Все окружающая меня обстановка после освобождения из ДПЗ показывала мне, что с одной стороны меня старались поймать на разных именах, фамилиях и т. п. внушить мне мысль о предательстве, провокаторской работе с моей стороны, а с другой стороны путем косвенно переданных угроз заставить меня на кого-то указать, кого-то и что-то предать и т. д. причем иногда мое поведение объяснялось, как поведение отъявленного провокатора, симулирующего манию преследования. Конечно, в этом положении виноват отчасти я сам, так как решительно не исправил того двусмысленного положения в которое попал благодаря обману относительно подачи заявлений об отходе от оппозиции тт.

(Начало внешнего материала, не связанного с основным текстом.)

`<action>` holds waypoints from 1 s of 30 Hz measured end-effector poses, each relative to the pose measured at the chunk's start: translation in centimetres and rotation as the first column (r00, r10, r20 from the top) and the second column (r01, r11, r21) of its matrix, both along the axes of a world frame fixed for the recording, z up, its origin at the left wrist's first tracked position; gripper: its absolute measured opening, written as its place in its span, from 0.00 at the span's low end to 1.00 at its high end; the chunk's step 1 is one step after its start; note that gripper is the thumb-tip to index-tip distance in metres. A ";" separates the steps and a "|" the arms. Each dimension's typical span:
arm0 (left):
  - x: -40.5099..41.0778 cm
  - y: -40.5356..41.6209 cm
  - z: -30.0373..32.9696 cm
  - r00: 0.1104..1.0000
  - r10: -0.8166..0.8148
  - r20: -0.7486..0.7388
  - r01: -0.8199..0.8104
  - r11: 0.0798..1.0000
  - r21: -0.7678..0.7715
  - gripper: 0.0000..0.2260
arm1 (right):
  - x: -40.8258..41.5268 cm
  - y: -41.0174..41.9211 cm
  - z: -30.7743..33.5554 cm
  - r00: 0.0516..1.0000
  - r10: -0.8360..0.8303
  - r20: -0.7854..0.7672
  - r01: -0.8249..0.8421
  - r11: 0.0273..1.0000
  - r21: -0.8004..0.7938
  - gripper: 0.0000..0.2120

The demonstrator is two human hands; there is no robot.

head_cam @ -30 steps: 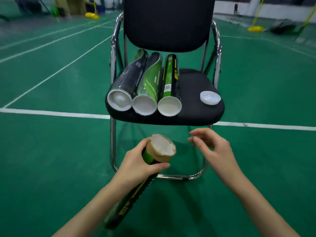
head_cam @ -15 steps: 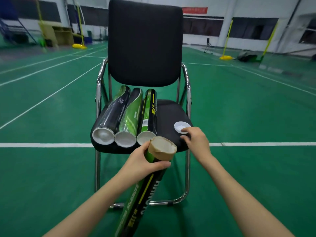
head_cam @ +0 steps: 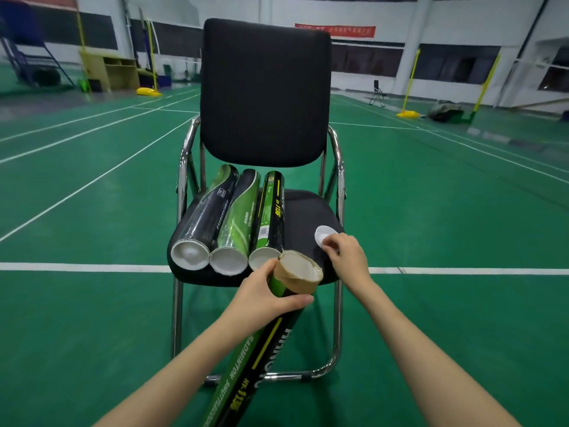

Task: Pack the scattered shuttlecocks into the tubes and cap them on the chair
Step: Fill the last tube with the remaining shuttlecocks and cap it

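A black chair (head_cam: 264, 87) w/ shiny metal legs is stood on a green floor (head_cam: 92, 303). 3 tubes (head_cam: 237, 223) are laid side by side on the seat's left part, touching. A white cap (head_cam: 323, 234) is laid near the seat's right edge.

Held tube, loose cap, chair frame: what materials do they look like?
Green-and-black printed shuttlecock tube: likely cardboard, glossy wrap; raw tan rim at the open end. Small round white cap: seemingly thin plastic, smooth and slightly translucent. Chair's tubular frame: chromed metal, mirror reflections.
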State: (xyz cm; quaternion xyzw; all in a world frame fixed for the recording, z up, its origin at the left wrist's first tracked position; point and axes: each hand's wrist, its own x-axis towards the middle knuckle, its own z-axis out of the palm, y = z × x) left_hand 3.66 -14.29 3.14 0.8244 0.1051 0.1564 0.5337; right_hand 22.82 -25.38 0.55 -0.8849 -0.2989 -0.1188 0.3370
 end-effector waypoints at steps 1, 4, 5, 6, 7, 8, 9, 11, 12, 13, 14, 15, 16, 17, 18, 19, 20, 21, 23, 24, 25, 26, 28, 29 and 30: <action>0.0 -0.2 -0.2 1.000 0.003 0.003 -0.003 1.000 0.007 0.25 | -0.9 -0.2 0.7 0.998 0.023 -0.053 -0.018 0.995 0.101 0.04; -0.2 -0.5 -0.7 1.000 0.026 0.016 -0.026 0.999 0.024 0.26 | -5.0 -1.3 3.5 0.962 0.202 -0.183 -0.111 0.904 0.413 0.04; -0.3 -0.4 -0.8 0.999 0.040 0.023 -0.040 0.999 0.032 0.26 | -6.5 -1.8 4.4 0.948 0.266 -0.173 -0.159 0.871 0.464 0.05; -0.4 -0.4 -0.7 0.998 0.055 0.029 -0.056 0.998 0.042 0.26 | -7.7 -2.2 5.2 0.934 0.323 -0.154 -0.215 0.850 0.482 0.06; -0.5 -0.4 -0.7 0.997 0.068 0.036 -0.070 0.996 0.052 0.25 | -8.8 -2.5 5.8 0.919 0.370 -0.132 -0.269 0.838 0.475 0.07; -0.6 -0.3 -0.6 0.996 0.079 0.045 -0.082 0.995 0.062 0.25 | -9.6 -2.7 6.2 0.910 0.400 -0.110 -0.313 0.836 0.451 0.07; -0.8 -0.4 -0.5 0.995 0.086 0.054 -0.089 0.994 0.070 0.25 | -10.3 -2.8 6.4 0.906 0.415 -0.086 -0.346 0.842 0.414 0.06; -1.2 -0.6 -0.3 0.993 0.098 0.072 -0.104 0.991 0.083 0.26 | -11.3 -2.7 6.5 0.905 0.425 -0.026 -0.394 0.859 0.328 0.05; -1.5 -0.7 -0.2 0.991 0.105 0.077 -0.112 0.990 0.084 0.26 | -11.7 -2.6 6.5 0.903 0.430 -0.003 -0.411 0.863 0.293 0.04; -1.6 -0.8 -0.2 0.990 0.114 0.080 -0.120 0.990 0.078 0.25 | -12.1 -2.5 6.5 0.899 0.437 0.009 -0.423 0.865 0.268 0.04; -1.9 -0.8 -0.1 0.989 0.123 0.084 -0.129 0.989 0.068 0.25 | -12.4 -2.5 6.4 0.896 0.443 0.013 -0.431 0.865 0.257 0.03; -2.1 -0.8 -0.1 0.988 0.130 0.087 -0.135 0.989 0.058 0.25 | -12.8 -2.5 6.3 0.893 0.449 0.016 -0.438 0.862 0.255 0.03; -2.2 -0.7 0.0 0.987 0.136 0.090 -0.140 0.989 0.049 0.25 | -13.1 -2.6 6.2 0.891 0.453 0.021 -0.443 0.860 0.254 0.03; -2.4 -0.7 0.0 0.986 0.138 0.091 -0.143 0.989 0.041 0.25 | -13.3 -2.6 6.0 0.890 0.455 0.024 -0.447 0.861 0.245 0.03; -2.5 -0.7 0.1 0.986 0.136 0.091 -0.140 0.990 0.035 0.25 | -13.6 -2.7 5.9 0.890 0.455 0.025 -0.448 0.864 0.231 0.03; -2.7 -0.7 0.1 0.987 0.131 0.091 -0.134 0.990 0.033 0.25 | -13.8 -2.7 5.9 0.892 0.452 0.023 -0.446 0.868 0.219 0.03; -2.8 -0.7 0.2 0.988 0.126 0.091 -0.129 0.991 0.034 0.24 | -14.0 -2.8 5.9 0.893 0.449 0.019 -0.442 0.872 0.211 0.03; -3.0 -0.8 0.3 0.988 0.122 0.092 -0.125 0.992 0.034 0.24 | -14.2 -2.9 6.1 0.895 0.445 0.021 -0.439 0.875 0.202 0.03; -3.2 -0.8 0.6 0.988 0.119 0.099 -0.122 0.992 0.028 0.24 | -14.4 -3.1 6.4 0.896 0.442 0.035 -0.441 0.879 0.180 0.02; -3.3 -0.8 0.8 0.988 0.116 0.105 -0.119 0.993 0.023 0.24 | -14.4 -3.2 6.5 0.892 0.452 0.017 -0.448 0.877 0.174 0.02; -3.4 -0.9 1.0 0.988 0.109 0.110 -0.112 0.994 0.018 0.23 | -14.4 -3.3 6.8 0.884 0.467 -0.028 -0.456 0.873 0.173 0.02; -3.5 -0.9 1.1 0.988 0.098 0.116 -0.100 0.995 0.014 0.23 | -14.5 -3.4 7.1 0.870 0.486 -0.088 -0.466 0.866 0.181 0.03; -3.7 -1.1 1.5 0.989 0.076 0.128 -0.079 0.997 0.015 0.23 | -14.7 -3.7 7.7 0.827 0.522 -0.208 -0.481 0.849 0.218 0.10; -3.8 -1.2 1.6 0.989 0.069 0.133 -0.071 0.997 0.015 0.22 | -14.9 -3.8 8.0 0.810 0.530 -0.250 -0.483 0.845 0.227 0.15; -3.9 -1.2 1.7 0.988 0.065 0.137 -0.068 0.998 0.015 0.22 | -15.1 -3.8 8.2 0.803 0.531 -0.271 -0.484 0.846 0.223 0.20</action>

Лифшиц и Салтыкова и не сообщил моих отношений к этим товарищам.
Главный вопрос, который ставил себе Самарец: почему он не рассказал все, что знал про вчерашних друзей из оппозиции? Впрочем, обманщиком перед органами автор себя не чувствовал: «Этого я не сделал потому, что сам факт обмана меня в отношении этих товарищей показывал, что мне сообщить здесь нечего, да и считал и считаю, что в этих отношениях не было того, что бы заслуживало внимания ГПУ или Областной контрольной комиссии».
Т. е. фракционная деятельность, уверял Самарец, продолжения не имела. «Так же обстояло дело в отношении фракционных документов, которые я имел, и о существовании которых и месте их хранения, как мне теперь очевидно, было известно. Сначала я о них действительно забыл, а потом когда вспомнил, то уничтожил. Все эти документы мною получены были у Я. Шахновича, за исключением тезисов т. Лифшиц по Китайскому вопросу. Возможно, в моем поведении были некоторые моменты, дававшие повод для обвинения меня в провокаторстве. В частности теперь мне кажется, что в резолюции члена партколлегии Областной контрольной комиссии тов. Киселева при направлении меня на работу, была какая то двусмысленность. По крайней мере такое впечатление мне всей обстановкой и намеками старались создать окружающие меня». Оставалось не до конца понятным: был ли Самарец использован ОГПУ как провокатор по отношению к бывшим друзьям или друзьями, старающимися направить чекистов на ложный след? «Эта двусмысленность, постоянно поддерживаемая на протяжении всего периода дальше для меня не выносима. Ее уничтожить я вижу возможность лишь в совершенно откровенном изложении своей фракционной работы и признанием того, что эта двусмысленность существует, и, скрывая это, постоянно создаешь почву для дальнейшей двусмысленности». Помогло бы только полное очищение, ведь истинно честного человека партия не стала бы использовать как «провокатора», что бы это слово ни означало. «Следовательно, настоящее заявление сводится к наиболее полному описанию моей фракционной работы, с целью устранить со стороны ОГПУ поводы для подозрений, преследований и угроз, а со стороны партии препятствия для восстановления меня в партии. Кроме того, настоящим заявлением я желаю доказать, что никаких провокаторских действий я не совершал».